Our new spatial strategy will:

Support a sustainable and green economic recovery

Collaborative spatial planning at a national, regional and local scale, will help us to recover from the impacts of COVID-19 through a sustainable, green economic recovery, as recognised in the 2020 report by the Advisory Group on Economic Recovery. We have an opportunity to actively promote strategically important locations for future investment and business growth as part of a coherent vision for sustainable, inclusive growth.

Our policies on planning for business development will recognise the fundamental role Scotland’s natural capital plays in supporting our economy and will aim to achieve sustainable, inclusive growth by protecting and investing in our natural assets and supporting the health and wellbeing of our communities. This will support Scotland’s ambitions to build a wellbeing economy. Planning can enable sustainable, inclusive growth by attracting investment, sustaining future employment, restoring natural capital and seizing the new economic opportunities created by our transition to a net-zero, circular economy. Our natural assets can play a key role in securing our path to net-zero by 2045 and achieving the long-term vision of our Environment Strategy[23].

Our strategy will be informed by emerging regional scale spatial and economic strategies which will align with city and regional growth deals and the work of Regional Economic Partnerships. For example, early thinking in Argyll and Bute indicates the significant potential for place-based approaches that unlock the potential for jobs that make use of the area’s natural resources, such as aquaculture. Orkney’s emerging spatial strategy sets out a strong vision for development that capitalises on the area’s exceptional natural energy resources and marine connections, underpinned by an emphasis on innovation and research. Moray is exploring how its natural assets can help to build a place-based approach to future development and investment in key sectors, such as the whisky and outdoor recreation industries. Community wealth building is also being explored at a regional scale, for example in an emerging regional spatial strategy for North, East and South Ayrshire which links with the area’s growth deal and economic strategy and promotes place-based investment. Sustainable tourism is emerging as a key theme for regional spatial strategies to consider, including for the National Parks. Enabling business growth, alongside visitor management and low carbon accessibility are shared themes that can inform a national spatial strategy that will guide us to 2050.

Reduce inequality and improve health and wellbeing

A shift from economic growth towards a wellbeing economy provides us with an opportunity to consider how development and investment can help us to address longstanding health and wellbeing inequalities.

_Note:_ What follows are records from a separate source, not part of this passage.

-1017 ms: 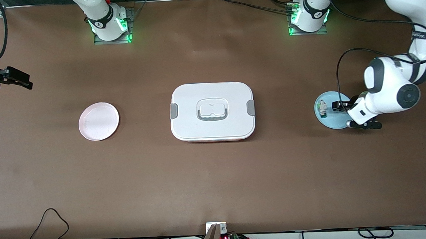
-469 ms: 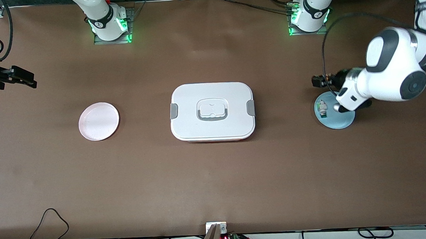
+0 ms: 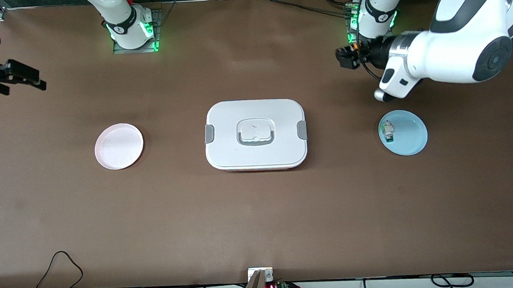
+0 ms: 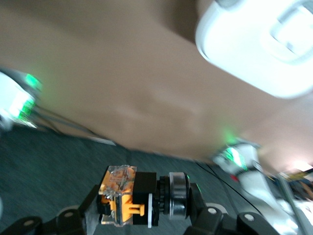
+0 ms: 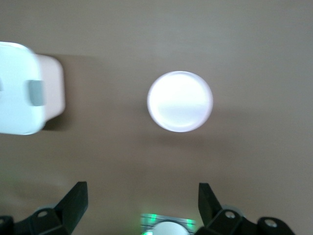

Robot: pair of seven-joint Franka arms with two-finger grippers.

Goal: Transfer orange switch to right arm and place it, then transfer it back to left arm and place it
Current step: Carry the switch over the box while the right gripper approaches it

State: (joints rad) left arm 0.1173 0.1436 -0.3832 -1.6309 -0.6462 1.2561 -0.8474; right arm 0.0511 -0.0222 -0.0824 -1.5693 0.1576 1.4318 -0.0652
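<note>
The orange switch (image 4: 128, 195), an orange and black part with a silver ring, sits between the fingers of my left gripper (image 4: 144, 198), which is shut on it. That gripper (image 3: 345, 59) hangs in the air over bare table close to the left arm's base. It is farther from the front camera than the blue plate (image 3: 412, 141). The white box (image 3: 256, 134) with grey latches rests in the middle of the table. My right gripper (image 3: 30, 80) stands open and empty over the right arm's end of the table, its black fingers (image 5: 76, 198) spread wide.
A small white-and-green part (image 3: 388, 132) lies on the blue plate. A pink plate (image 3: 119, 146) (image 5: 180, 101) lies between the box and the right arm's end. Cables trail along the table's front edge (image 3: 59, 267).
My left gripper has risen off the blue plate with the orange switch and swung toward the left arm's base. The right gripper has drifted slightly away from the front camera.
</note>
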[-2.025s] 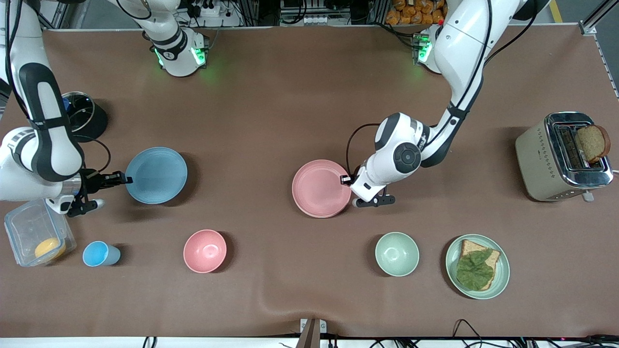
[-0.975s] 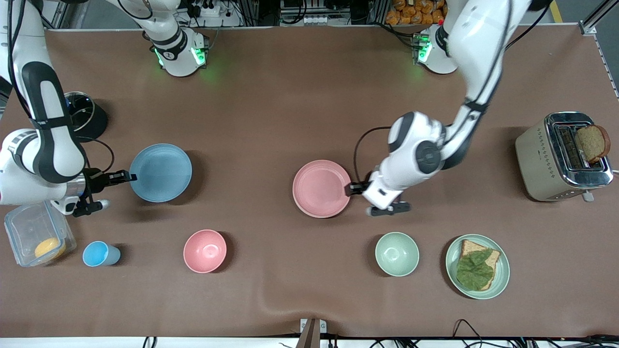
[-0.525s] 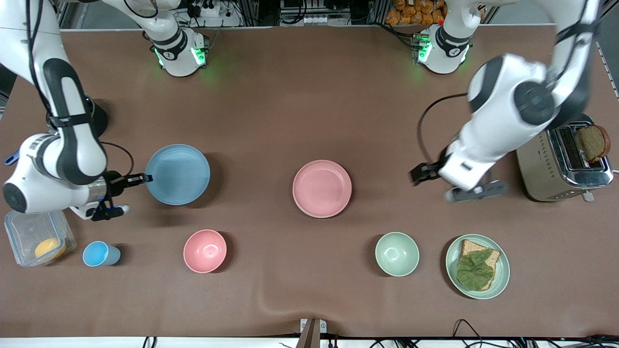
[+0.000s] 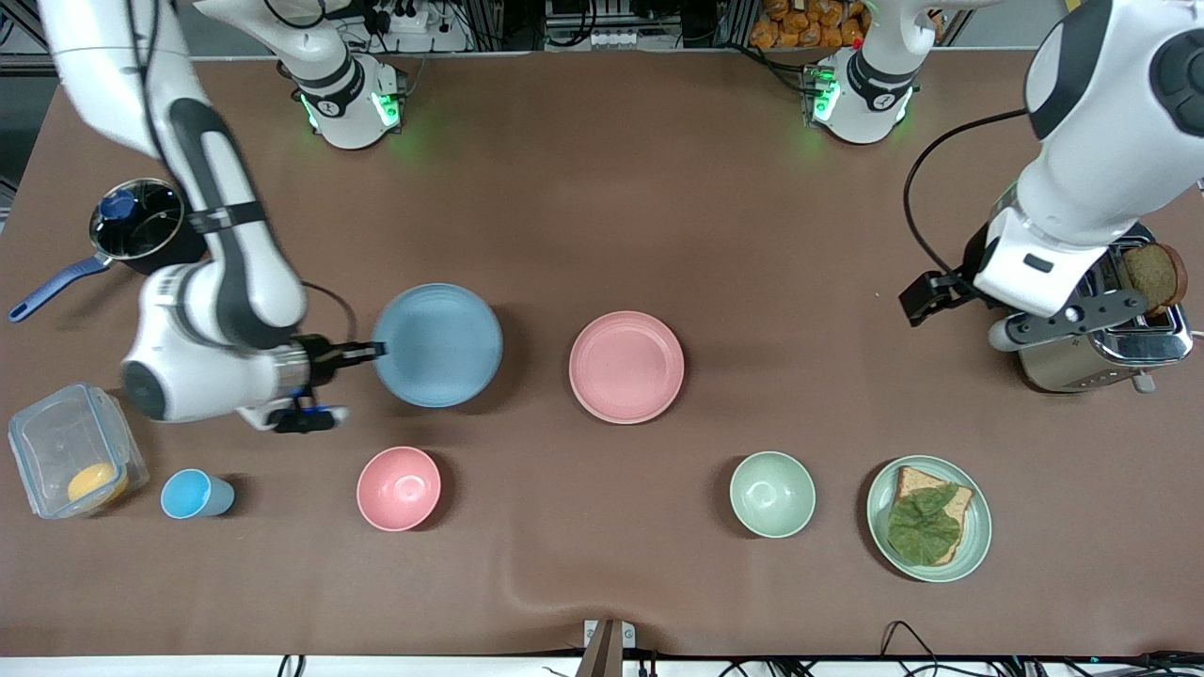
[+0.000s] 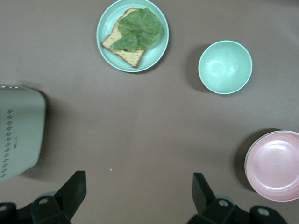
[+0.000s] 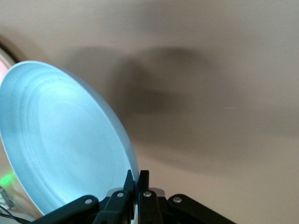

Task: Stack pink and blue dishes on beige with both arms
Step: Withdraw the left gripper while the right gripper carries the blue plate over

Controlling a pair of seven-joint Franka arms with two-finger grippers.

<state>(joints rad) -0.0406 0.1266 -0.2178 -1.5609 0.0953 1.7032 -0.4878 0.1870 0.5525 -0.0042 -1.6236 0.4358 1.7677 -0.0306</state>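
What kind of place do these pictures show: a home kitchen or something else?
Probably a robot lab set up as a kitchen scene: two arms are bolted to a brown table, with a toaster and a blue plate; power strips and cables line the table's edge.

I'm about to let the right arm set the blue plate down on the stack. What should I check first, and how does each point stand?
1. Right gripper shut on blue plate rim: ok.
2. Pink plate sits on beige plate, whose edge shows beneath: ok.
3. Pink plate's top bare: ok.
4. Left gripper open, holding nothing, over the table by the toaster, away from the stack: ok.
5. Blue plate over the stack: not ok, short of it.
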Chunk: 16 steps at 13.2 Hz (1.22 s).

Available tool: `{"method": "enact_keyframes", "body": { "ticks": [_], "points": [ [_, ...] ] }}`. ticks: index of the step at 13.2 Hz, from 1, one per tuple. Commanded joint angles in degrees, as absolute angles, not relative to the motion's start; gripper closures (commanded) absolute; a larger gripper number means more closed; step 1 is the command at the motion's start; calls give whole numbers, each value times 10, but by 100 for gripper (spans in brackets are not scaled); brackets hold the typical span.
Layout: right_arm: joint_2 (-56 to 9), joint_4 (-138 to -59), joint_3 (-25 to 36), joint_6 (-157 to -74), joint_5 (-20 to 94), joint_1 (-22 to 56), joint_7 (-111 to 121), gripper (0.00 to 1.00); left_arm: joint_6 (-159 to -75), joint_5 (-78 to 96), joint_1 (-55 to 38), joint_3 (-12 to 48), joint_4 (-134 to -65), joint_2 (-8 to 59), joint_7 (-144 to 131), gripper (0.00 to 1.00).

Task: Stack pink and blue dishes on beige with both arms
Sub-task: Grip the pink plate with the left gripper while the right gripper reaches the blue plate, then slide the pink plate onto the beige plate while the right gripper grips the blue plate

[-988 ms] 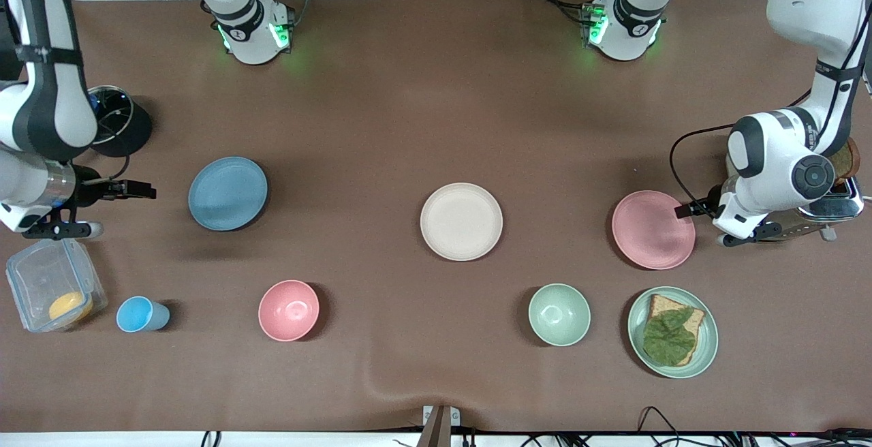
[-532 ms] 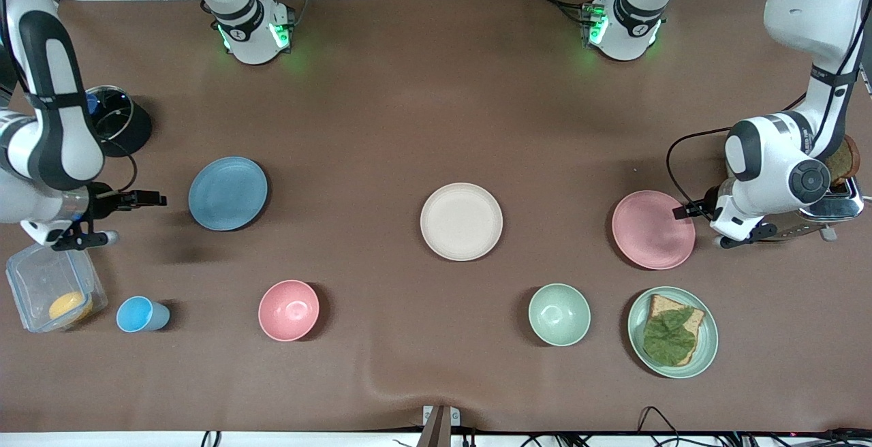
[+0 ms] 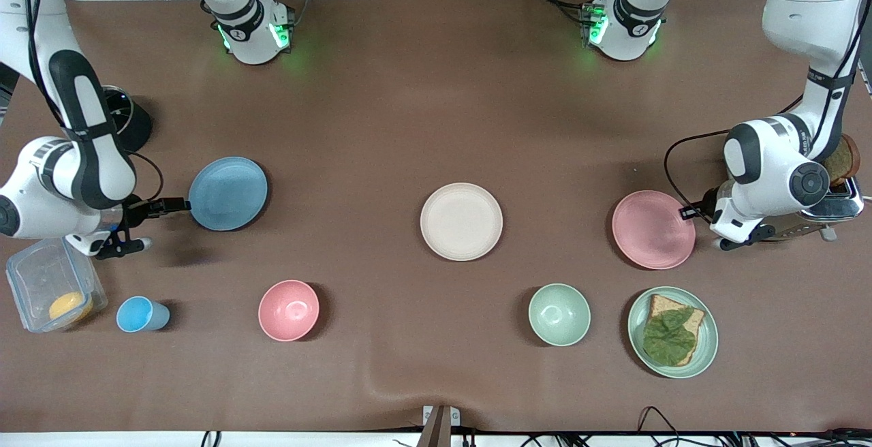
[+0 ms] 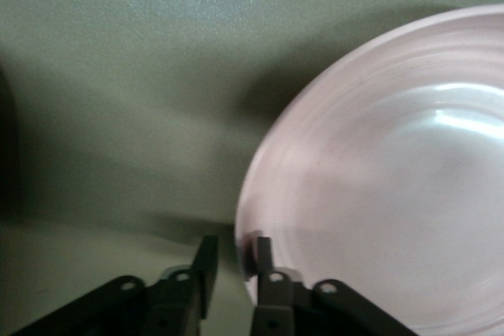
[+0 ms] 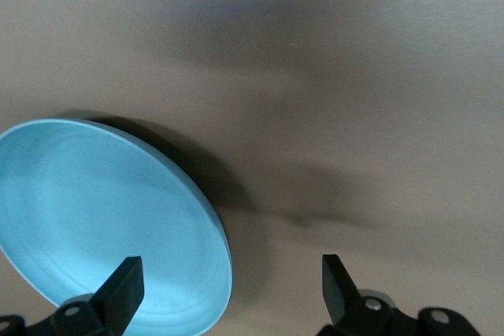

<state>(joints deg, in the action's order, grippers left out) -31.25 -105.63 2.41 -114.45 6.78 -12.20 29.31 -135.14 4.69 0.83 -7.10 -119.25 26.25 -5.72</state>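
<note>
Covering the whole table (image 3: pixel 422 93), brown cloth (image 3: pixel 409 127), seemingly rumpled near the camera

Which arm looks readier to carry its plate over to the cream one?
Probably the left. Its end effector already pinches the pink plate's rim, while the right end effector is wide open at the blue plate's edge. The beige plate sits between them.

White glossy arm shells, dark grey joint bands, black looping cables, green-lit bases, black finger tips
</note>
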Motion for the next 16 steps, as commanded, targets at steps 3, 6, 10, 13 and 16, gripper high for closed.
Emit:
{"method": "enact_keyframes", "body": {
  "ticks": [3,6,10,13,16],
  "points": [
    [-332,-1052,20,-1147,82,-114,317,0,-1355,65,11,-68,-1186,268,-48,96],
    [-344,-1052,20,-1145,82,-108,343,0,-1327,67,-5,-59,-1185,239,-55,100],
    [-353,-1052,19,-1144,81,-108,375,33,-1233,69,-6,8,-1166,162,-78,100],
    [-353,-1049,19,-1139,81,-107,380,81,-1200,69,-5,78,-1140,142,-140,100],
    [-353,-1044,19,-1126,80,-99,380,100,-1199,92,-9,150,-1118,158,-226,100]
  ]
}}
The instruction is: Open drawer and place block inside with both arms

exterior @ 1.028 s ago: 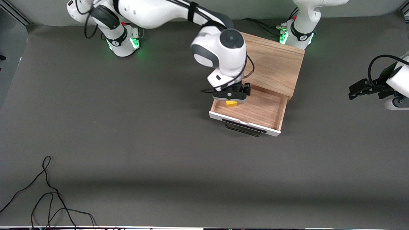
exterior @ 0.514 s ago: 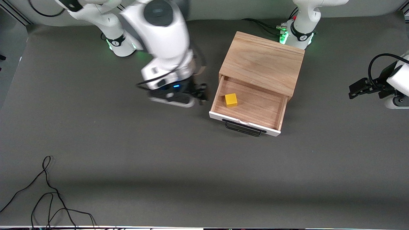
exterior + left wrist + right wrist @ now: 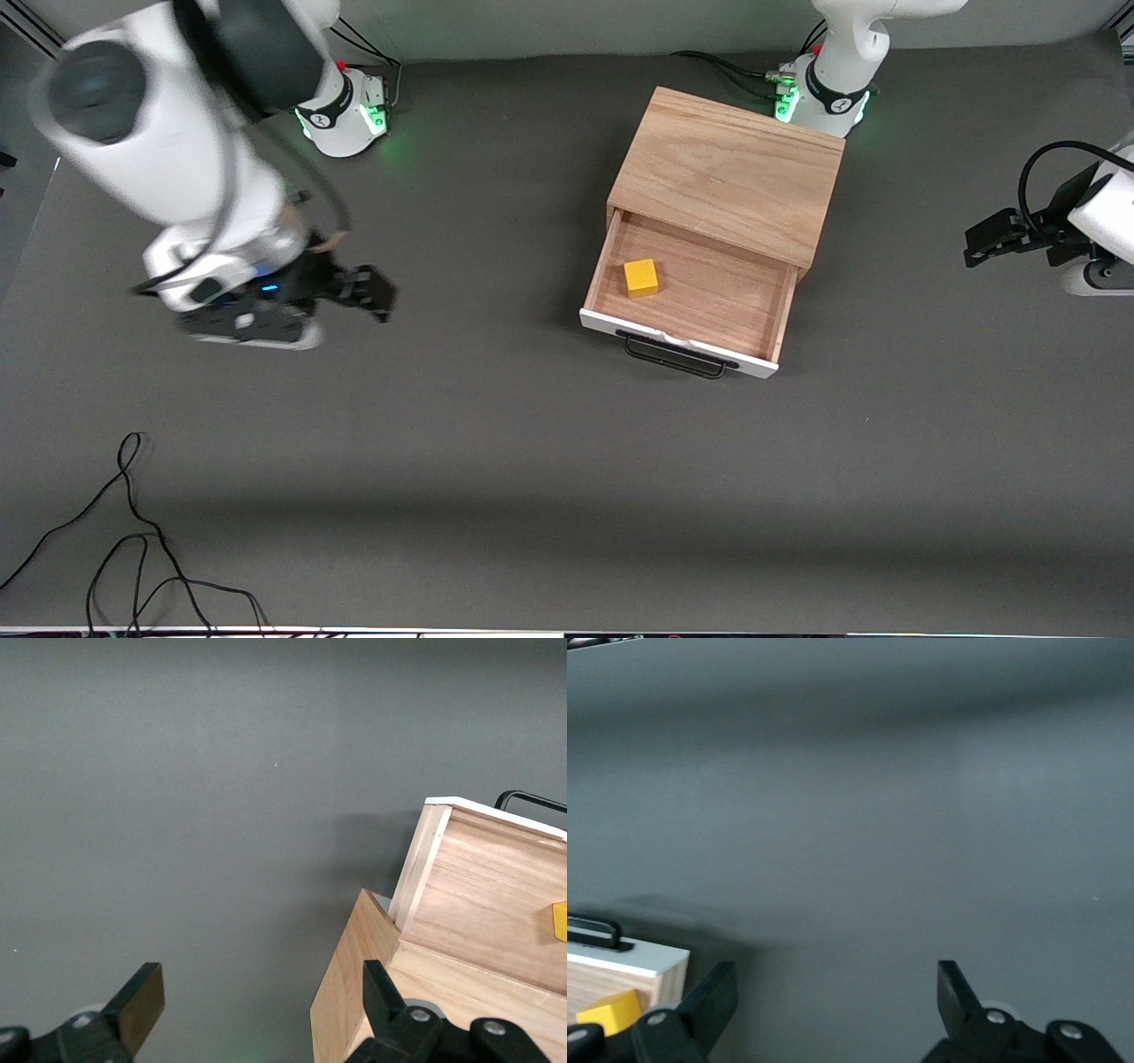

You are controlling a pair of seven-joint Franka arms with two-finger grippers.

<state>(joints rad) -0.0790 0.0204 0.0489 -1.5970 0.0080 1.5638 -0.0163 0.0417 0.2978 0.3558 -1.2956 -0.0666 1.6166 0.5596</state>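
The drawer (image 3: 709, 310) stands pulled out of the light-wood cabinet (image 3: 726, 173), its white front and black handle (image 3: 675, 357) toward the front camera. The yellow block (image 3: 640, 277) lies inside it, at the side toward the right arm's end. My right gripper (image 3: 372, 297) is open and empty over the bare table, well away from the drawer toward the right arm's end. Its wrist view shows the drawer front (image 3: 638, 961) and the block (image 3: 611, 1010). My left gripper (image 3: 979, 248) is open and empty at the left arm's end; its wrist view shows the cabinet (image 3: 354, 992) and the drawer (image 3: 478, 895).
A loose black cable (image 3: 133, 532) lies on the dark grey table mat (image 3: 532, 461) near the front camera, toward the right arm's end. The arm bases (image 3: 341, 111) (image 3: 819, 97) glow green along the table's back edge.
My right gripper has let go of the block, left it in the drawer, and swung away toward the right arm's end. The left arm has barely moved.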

Sustainable and inclusive growth will depend on a planned approach to ensure that development happens in locations that provide the greatest benefits for society as a whole. Economic performance and access to employment vary across Scotland and spatial planning has the potential to close the gap between the highest and lowest performing areas by intervening to create opportunities which are accessible to everyone. The spatial strategy will need to consider where we want to target future investment, and the land and premises required to support the sectors that we expect to grow in the future.

We will continue to actively enable investment in sustainable locations across Scotland – both urban and rural – including key investment sites and strategic opportunities for Scotland to attract international investment. Our approach will aim to strengthen the economy of our diverse cities and towns, and enable development that supports a vibrant rural economy. In the past, industrial and business areas have tended to be located at a distance from residential areas. As our economy continues to evolve, there may be scope for greater integration of work and living as inter-related land uses. The climate change agenda may benefit from a strategy that broadens choice and flexibility, for example through the provision of community hubs and flexible workspaces. These types of initiatives could complement other strategies such as revitalising our town and community centres and helping to create footfall that supports local traders.

This strategic approach to future investment and infrastructure will be brought together with our other aims of localism and quality of place to provide a coherent spatial vision for Scotland as a whole. We may need to make choices to ensure that all areas play to their strengths with complementary, rather than competing proposals. Digital infrastructure, remote working and our current re-evaluation of the future working environment are expected to feature in a new approach to planning the distribution of our future jobs.

Provide certainty and flexibility to encourage investment

Planning can stimulate investment and growth by providing certainty. At the same time, recent months have shown that our planning policies must be flexible enough to respond to rapid and significant economic and social change. Whilst many of our existing policies on business and employment remain relevant, we can improve on them so that they reflect our aspirations for a wellbeing economy.

We will consider how this can be supported by local development planning which is underpinned by a stronger evidence base at the local level for local land use decisions. We will review the role of business land audits and consider the extent to which they link with local economic strategies. We will also explore whether the resilience of investment sites would benefit from fuller risk assessments to help business adapt to the impacts of climate change.

Grow our food and drink sector

Planning can support our internationally renowned food and drink sector by protecting our natural assets that underpin production and facilitating the development of production and processing facilities.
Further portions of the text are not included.